ABOUT THIS TASK => Copy out once more, exactly, the line with "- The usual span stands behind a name" and all the lines after it, up to the last line of the data.

==== DATA EXTRACT ====

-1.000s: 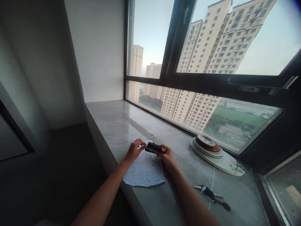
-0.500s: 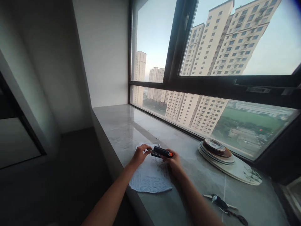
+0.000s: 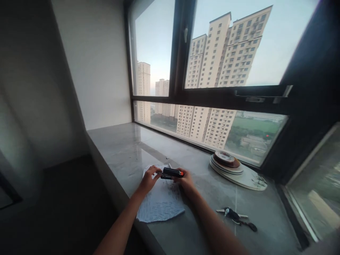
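My right hand [image 3: 185, 179] is wrapped round the right end of a black tool with an orange tip, which looks like a stapler [image 3: 171, 172]. Its thick upper part and thinner lower part lie apart, with a gap between them. At its left end, my left hand [image 3: 150, 179] is closed in a pinch; what sits between the fingertips is too small to make out. Below both hands a sheet of paper [image 3: 159, 209], covered in rows of blue writing, lies on the stone sill. A thin white stick-like thing [image 3: 170, 165] shows just behind the stapler.
To the right on the windowsill [image 3: 199, 223] lies a bunch of keys [image 3: 233, 214]. Stacked plates or mats [image 3: 240, 173] with a round dial-like piece [image 3: 224, 157] on top sit by the window. The sill's front edge drops off at left.
The view has turned to the right, so everything appears further left. Both hands keep their hold at the two ends of the stapler.
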`<state>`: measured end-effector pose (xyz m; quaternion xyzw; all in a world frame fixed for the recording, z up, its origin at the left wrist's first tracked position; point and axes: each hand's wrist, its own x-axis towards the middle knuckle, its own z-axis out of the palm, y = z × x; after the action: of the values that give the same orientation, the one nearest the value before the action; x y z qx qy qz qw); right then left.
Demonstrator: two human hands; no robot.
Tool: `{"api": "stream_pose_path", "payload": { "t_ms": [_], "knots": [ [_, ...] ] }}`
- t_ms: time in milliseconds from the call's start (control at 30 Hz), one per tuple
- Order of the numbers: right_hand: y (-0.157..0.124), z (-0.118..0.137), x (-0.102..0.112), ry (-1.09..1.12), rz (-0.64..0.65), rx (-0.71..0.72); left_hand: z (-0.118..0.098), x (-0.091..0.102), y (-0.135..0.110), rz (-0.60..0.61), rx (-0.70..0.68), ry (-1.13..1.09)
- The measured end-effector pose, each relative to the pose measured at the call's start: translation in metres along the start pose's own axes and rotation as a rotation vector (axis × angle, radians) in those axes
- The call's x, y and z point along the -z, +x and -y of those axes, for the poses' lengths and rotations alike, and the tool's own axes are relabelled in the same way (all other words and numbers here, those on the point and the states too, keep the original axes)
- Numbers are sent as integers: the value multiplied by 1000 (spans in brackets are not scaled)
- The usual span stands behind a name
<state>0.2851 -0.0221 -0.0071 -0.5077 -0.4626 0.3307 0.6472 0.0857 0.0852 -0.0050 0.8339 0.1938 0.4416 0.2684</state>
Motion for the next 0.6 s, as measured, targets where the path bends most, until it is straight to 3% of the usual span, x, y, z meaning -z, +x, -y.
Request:
{"api": "stream_pose_path", "payload": {
  "t_ms": [600],
  "knots": [
    [9, -11, -1, 72, -6, 12, 5, 1, 4, 23, 2, 38]
  ]
}}
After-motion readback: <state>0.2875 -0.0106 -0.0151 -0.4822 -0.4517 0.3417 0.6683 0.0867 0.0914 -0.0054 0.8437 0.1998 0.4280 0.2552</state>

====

SOLUTION FOR THIS TASK =>
- The usual span stands behind a name
<state>0.2851 -0.0221 -0.0071 -0.5077 -0.4626 0.3307 0.6472 0.0857 0.0852 -0.0050 0.8339 0.1938 0.4416 0.2684</state>
Motion for the next 0.6 s, as measured, targets where the path bends most, until it is straight to 3% of the usual span, x, y, z meaning -z, +x, -y.
Request:
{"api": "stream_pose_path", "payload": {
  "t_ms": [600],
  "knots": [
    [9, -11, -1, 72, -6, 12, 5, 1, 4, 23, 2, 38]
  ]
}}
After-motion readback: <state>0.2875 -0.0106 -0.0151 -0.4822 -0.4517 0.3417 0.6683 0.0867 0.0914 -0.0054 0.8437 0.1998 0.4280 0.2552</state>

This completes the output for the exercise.